## EXTRACTED MATERIAL
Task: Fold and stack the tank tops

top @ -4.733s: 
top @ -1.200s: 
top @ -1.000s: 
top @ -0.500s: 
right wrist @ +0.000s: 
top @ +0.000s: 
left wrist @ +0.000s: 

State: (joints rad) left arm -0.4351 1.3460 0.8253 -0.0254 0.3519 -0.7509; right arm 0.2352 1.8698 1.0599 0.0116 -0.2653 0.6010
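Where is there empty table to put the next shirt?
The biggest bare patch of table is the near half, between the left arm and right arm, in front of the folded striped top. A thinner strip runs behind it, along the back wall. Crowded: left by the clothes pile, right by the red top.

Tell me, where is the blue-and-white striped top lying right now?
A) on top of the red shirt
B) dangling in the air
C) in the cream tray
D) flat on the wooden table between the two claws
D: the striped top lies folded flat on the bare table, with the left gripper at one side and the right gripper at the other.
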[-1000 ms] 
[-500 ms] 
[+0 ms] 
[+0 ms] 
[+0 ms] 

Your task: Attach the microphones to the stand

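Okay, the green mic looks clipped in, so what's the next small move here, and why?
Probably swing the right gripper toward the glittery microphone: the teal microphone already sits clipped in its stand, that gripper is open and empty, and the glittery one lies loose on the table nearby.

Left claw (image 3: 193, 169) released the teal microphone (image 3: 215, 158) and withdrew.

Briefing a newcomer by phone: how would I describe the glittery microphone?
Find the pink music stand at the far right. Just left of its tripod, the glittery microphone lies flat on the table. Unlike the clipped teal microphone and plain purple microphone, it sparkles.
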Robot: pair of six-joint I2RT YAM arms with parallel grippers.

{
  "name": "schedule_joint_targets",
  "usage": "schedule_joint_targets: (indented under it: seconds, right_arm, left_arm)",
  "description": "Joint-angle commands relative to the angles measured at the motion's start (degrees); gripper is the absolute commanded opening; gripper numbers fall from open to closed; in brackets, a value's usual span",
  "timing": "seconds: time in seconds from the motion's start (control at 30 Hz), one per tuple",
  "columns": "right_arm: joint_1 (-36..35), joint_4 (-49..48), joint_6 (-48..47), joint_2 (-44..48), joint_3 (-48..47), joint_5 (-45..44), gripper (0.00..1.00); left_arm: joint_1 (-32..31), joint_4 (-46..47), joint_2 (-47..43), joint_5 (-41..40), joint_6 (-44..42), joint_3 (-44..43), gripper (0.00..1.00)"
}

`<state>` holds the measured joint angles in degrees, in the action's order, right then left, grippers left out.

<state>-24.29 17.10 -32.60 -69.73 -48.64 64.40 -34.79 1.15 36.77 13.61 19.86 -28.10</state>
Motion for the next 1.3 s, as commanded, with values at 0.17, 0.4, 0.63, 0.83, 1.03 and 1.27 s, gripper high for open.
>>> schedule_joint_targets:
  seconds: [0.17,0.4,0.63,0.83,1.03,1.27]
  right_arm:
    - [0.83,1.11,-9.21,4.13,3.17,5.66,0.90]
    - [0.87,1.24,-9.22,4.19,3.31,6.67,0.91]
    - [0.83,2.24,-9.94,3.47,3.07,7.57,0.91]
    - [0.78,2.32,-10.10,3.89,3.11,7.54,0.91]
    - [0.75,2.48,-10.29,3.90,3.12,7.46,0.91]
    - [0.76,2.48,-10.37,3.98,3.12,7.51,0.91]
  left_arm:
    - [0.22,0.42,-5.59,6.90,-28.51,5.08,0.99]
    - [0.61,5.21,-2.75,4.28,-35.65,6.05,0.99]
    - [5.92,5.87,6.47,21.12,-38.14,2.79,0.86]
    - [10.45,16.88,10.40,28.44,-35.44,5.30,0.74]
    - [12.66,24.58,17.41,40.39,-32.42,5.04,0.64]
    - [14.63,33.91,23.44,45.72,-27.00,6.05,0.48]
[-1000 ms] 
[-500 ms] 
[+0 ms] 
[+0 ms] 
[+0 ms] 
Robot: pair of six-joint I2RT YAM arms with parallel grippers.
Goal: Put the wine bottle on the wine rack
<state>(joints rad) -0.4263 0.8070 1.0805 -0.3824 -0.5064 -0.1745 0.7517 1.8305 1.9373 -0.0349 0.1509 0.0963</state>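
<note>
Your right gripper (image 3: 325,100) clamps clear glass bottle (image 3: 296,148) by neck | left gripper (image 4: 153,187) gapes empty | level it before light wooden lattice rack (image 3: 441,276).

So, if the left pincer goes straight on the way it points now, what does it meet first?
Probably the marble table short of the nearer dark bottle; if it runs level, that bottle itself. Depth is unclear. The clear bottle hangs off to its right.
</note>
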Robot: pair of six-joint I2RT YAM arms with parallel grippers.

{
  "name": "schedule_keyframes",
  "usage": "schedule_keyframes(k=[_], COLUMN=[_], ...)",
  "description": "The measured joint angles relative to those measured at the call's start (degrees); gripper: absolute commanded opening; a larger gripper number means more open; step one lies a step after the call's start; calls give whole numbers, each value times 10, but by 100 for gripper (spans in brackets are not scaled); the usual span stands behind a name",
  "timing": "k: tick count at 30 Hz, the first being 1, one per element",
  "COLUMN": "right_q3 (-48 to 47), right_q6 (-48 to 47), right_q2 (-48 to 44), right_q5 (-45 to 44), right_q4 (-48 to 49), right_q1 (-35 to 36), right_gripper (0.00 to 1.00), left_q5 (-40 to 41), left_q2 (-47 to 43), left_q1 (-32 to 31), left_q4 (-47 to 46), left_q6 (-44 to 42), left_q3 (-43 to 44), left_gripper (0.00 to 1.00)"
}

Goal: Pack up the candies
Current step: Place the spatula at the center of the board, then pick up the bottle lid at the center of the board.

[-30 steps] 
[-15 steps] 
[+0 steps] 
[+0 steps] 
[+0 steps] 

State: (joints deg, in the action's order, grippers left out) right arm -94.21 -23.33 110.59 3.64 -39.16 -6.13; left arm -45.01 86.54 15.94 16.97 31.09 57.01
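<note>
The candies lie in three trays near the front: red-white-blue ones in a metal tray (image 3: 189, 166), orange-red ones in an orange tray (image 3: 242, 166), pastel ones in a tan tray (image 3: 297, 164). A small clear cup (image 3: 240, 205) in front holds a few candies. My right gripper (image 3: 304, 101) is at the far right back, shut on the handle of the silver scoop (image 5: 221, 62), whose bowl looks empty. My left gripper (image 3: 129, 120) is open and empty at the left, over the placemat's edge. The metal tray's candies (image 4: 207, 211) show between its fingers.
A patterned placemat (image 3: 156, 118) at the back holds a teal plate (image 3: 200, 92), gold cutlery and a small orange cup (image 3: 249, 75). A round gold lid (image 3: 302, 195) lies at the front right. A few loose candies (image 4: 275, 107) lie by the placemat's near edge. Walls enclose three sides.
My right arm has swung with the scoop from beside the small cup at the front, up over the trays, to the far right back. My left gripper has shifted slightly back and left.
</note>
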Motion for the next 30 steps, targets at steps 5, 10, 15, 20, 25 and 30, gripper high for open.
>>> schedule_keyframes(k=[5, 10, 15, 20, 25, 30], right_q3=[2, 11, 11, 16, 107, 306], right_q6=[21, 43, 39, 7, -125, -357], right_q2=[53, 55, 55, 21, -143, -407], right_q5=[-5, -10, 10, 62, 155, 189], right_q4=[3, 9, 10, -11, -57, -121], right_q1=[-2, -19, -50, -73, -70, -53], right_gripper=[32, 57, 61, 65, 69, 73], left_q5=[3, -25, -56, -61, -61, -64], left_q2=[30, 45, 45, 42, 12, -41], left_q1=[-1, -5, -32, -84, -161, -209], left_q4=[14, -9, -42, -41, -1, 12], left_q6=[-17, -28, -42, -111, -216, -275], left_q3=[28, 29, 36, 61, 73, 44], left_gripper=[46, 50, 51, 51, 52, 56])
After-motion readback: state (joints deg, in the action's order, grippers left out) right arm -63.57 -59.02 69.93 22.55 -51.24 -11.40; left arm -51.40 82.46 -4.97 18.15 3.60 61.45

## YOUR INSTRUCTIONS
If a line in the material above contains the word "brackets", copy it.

## SOLVED PROBLEM
  "description": "Joint-angle commands relative to the angles measured at the motion's start (degrees); gripper is the absolute commanded opening; gripper numbers fall from open to closed; in brackets, a value's usual span",
  "description": "The measured joint angles relative to those measured at the call's start (degrees); gripper: absolute commanded opening; a larger gripper number means more open; step one lies a step after the call's start; calls give whole numbers, each value times 10, but by 100 for gripper (spans in brackets are not scaled); the usual span stands behind a name",

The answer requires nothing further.